We need to define the design space.
design_space = SobieskiProblem().design_space
Then, we build a sub-scenario for each strongly coupled disciplines, using the following algorithm, maximum number of iterations and algorithm options:
algo_options = {
"xtol_rel": 1e-7,
"xtol_abs": 1e-7,
"ftol_rel": 1e-7,
"ftol_abs": 1e-7,
"ineq_tolerance": 1e-4,
}
sub_sc_opts = {"max_iter": 30, "algo": "SLSQP", "algo_options": algo_options}
Build a sub-scenario for Propulsion¶
This sub-scenario will minimize SFC.
sc_prop = create_scenario(
propu,
"DisciplinaryOpt",
"y_34",
design_space=deepcopy(design_space).filter("x_3"),
name="PropulsionScenario",
)
Build a sub-scenario for Aerodynamics¶
This sub-scenario will minimize L/D.
sc_aero = create_scenario(
aero,
"DisciplinaryOpt",
"y_24",
deepcopy(design_space).filter("x_2"),
name="AerodynamicsScenario",
maximize_objective=True,
)
Build a sub-scenario for Structure¶
This sub-scenario will maximize log(aircraft total weight / (aircraft total weight - fuel weight)).
sc_str = create_scenario(
struct,
"DisciplinaryOpt",
"y_11",
deepcopy(design_space).filter("x_1"),
name="StructureScenario",
maximize_objective=True,
)
Build a scenario for Mission¶
This scenario is based on the three previous sub-scenarios and on the Mission and aims to maximize the range (Breguet).
sub_disciplines = [sc_prop, sc_aero, sc_str] + [mission]
design_space = deepcopy(design_space).filter("x_shared")
system_scenario = create_scenario(
sub_disciplines,
"BiLevel",
"y_4",
design_space,
parallel_scenarios=False,
reset_x0_before_opt=True,
scenario_type="DOE",
)
Note
Setting reset_x0_before_opt=True is mandatory when doing a DOE
in parallel.
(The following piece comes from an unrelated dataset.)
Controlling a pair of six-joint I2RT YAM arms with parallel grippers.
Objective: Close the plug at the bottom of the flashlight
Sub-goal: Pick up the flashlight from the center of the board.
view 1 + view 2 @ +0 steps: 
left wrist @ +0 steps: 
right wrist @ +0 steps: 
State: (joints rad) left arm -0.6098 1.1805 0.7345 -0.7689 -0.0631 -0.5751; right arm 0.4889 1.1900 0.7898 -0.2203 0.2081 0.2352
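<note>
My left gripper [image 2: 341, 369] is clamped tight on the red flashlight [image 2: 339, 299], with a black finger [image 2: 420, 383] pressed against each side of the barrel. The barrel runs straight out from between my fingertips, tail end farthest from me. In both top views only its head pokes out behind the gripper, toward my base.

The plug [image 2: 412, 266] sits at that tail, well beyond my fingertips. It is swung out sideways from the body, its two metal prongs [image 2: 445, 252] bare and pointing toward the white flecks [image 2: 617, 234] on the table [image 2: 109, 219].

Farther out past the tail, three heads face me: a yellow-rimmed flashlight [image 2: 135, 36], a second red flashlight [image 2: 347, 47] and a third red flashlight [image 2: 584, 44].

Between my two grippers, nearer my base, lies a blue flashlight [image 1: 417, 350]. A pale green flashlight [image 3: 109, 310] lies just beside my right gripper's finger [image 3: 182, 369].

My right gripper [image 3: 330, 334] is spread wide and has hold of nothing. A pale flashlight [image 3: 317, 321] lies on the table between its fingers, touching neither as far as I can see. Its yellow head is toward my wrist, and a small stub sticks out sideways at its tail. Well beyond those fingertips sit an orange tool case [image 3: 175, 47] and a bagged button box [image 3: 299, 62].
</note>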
If we want reproducible results, don’t reuse previous xopt.
system_scenario.formulation.mda1.warm_start = False
system_scenario.formulation.mda2.warm_start = False
Note
This is mandatory when doing a DOE in parallel if we want always exactly the same results, don’t warm start mda1 to have exactly the same process whatever the execution order and process dispatch.
for sub_sc in sub_disciplines[0:3]:
sub_sc.default_inputs = {"max_iter": 20, "algo": "L-BFGS-B"}
Multiprocessing¶
It is possible to run a DOE in parallel using multiprocessing, in order to do this, we specify the number of processes to be used for the computation of the samples.
Warning
The multiprocessing option has some limitations on Windows.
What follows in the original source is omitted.